Disabled Atlanta Police Officers Mistreated by WCB

"They were drawn together, five broken Atlanta cops, in a shared sense of futility and anger. Four are in wheelchairs. One is brain-damaged. All say the city has brutalized them for the past two years by systematically challenging and delaying services and treatments they need to survive. . . .“The only way it makes sense is they want me to die so they’ll save money,” Ryan Phinney, a 43-year-old paraplegic who was injured when his squad car was T-boned in 1989, said in an interview last week. . . . “This pattern of abuse causes me to raise the question of whether this is due to incompetence, malice, deliberate indifference or a counterproductive attempt … to save money,” Arcangeli wrote."

Police officers seriously hurt on job say city stonewalls aid

Workers’ comp critics: Delays, denials appear to grow in past 2 years.Atlanta officials: System designed to help but also can be complex.

The Atlanta Journal-Constitution

Sunday, May 24, 2009

They were drawn together, five broken Atlanta cops, in a shared sense of futility and anger.
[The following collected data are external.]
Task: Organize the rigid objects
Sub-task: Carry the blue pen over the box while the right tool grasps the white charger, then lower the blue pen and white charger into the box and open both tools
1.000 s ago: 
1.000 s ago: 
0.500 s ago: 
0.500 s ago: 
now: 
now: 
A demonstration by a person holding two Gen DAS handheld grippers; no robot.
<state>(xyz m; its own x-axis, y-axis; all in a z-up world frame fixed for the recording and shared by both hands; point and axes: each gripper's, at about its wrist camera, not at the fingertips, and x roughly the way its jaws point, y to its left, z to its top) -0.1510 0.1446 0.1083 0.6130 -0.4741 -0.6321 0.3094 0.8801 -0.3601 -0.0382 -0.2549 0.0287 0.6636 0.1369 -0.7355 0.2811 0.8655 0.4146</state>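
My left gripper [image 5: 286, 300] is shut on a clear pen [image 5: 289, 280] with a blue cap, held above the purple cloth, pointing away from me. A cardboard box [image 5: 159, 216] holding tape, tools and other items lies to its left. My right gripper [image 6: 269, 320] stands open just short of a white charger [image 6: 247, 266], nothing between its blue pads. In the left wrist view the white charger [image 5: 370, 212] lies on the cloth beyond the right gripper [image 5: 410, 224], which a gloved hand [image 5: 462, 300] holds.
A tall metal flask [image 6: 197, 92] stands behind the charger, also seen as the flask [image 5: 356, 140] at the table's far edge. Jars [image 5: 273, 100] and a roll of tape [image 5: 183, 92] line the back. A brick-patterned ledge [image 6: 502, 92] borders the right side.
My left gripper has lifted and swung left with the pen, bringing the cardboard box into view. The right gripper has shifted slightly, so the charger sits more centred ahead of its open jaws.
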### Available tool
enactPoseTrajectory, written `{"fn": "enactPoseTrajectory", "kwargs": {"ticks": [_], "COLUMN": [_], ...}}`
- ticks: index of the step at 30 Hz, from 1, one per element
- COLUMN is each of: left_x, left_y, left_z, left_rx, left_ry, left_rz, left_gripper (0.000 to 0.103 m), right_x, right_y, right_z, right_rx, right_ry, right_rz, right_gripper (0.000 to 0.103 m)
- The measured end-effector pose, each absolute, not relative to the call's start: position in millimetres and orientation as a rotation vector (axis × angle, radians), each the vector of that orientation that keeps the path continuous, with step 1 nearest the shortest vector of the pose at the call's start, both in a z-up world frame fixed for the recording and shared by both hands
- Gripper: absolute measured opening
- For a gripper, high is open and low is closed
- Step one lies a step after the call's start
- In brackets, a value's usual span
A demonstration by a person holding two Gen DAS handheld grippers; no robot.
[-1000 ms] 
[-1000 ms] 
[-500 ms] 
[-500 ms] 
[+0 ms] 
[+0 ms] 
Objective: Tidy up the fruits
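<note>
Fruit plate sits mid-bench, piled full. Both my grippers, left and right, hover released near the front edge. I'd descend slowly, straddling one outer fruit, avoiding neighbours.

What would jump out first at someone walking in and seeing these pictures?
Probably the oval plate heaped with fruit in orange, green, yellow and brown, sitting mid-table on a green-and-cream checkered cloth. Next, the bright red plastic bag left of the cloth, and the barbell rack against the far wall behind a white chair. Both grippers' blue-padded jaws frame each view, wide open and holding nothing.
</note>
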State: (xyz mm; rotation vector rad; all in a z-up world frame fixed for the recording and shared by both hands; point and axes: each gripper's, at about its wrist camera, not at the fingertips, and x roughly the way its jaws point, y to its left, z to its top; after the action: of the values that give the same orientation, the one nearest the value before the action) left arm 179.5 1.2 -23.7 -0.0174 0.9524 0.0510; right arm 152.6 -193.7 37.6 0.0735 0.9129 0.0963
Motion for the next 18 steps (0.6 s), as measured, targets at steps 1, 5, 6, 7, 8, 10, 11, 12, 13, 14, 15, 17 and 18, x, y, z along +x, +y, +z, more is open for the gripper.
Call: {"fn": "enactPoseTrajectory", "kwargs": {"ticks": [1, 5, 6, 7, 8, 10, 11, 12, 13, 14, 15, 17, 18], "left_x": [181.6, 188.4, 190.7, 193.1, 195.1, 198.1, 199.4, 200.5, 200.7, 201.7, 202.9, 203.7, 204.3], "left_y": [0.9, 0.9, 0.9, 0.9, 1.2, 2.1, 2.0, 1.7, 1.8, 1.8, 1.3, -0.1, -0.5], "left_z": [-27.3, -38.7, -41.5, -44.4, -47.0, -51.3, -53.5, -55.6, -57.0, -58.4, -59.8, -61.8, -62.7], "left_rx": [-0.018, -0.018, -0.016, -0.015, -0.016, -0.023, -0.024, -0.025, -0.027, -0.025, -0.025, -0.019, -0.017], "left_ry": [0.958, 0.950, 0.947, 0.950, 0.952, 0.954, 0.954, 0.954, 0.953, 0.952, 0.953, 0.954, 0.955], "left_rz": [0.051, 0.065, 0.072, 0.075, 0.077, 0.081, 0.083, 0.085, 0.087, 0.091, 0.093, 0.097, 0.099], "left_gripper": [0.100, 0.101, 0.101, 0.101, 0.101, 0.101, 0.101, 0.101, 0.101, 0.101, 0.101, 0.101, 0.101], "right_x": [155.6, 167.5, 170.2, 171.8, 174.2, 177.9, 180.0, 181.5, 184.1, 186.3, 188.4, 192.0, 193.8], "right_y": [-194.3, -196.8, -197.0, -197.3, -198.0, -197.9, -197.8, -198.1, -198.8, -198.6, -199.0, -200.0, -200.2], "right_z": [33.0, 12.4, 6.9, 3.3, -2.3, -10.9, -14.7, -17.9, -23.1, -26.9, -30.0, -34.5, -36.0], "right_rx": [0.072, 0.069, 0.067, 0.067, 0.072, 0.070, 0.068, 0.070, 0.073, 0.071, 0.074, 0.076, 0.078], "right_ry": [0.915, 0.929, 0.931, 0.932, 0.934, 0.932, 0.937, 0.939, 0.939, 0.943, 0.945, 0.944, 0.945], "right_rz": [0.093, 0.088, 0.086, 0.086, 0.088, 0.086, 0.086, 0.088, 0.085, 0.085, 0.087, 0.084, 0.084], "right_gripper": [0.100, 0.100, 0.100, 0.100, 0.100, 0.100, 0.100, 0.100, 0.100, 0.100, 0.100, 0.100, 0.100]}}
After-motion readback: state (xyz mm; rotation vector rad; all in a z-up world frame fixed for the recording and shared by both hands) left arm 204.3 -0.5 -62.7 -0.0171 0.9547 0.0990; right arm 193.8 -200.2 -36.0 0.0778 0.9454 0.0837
Four are in wheelchairs. One is brain-damaged. All say the city has brutalized them for the past two years by systematically challenging and delaying services and treatments they need to survive.

The five went public last week with explosive charges that the city workers’ compensation system has questioned the need for oxygen, delayed the repairs of a wheelchair leading to broken bones, cut off vital drugs and delayed a surgery, resulting in bedsore-like infections.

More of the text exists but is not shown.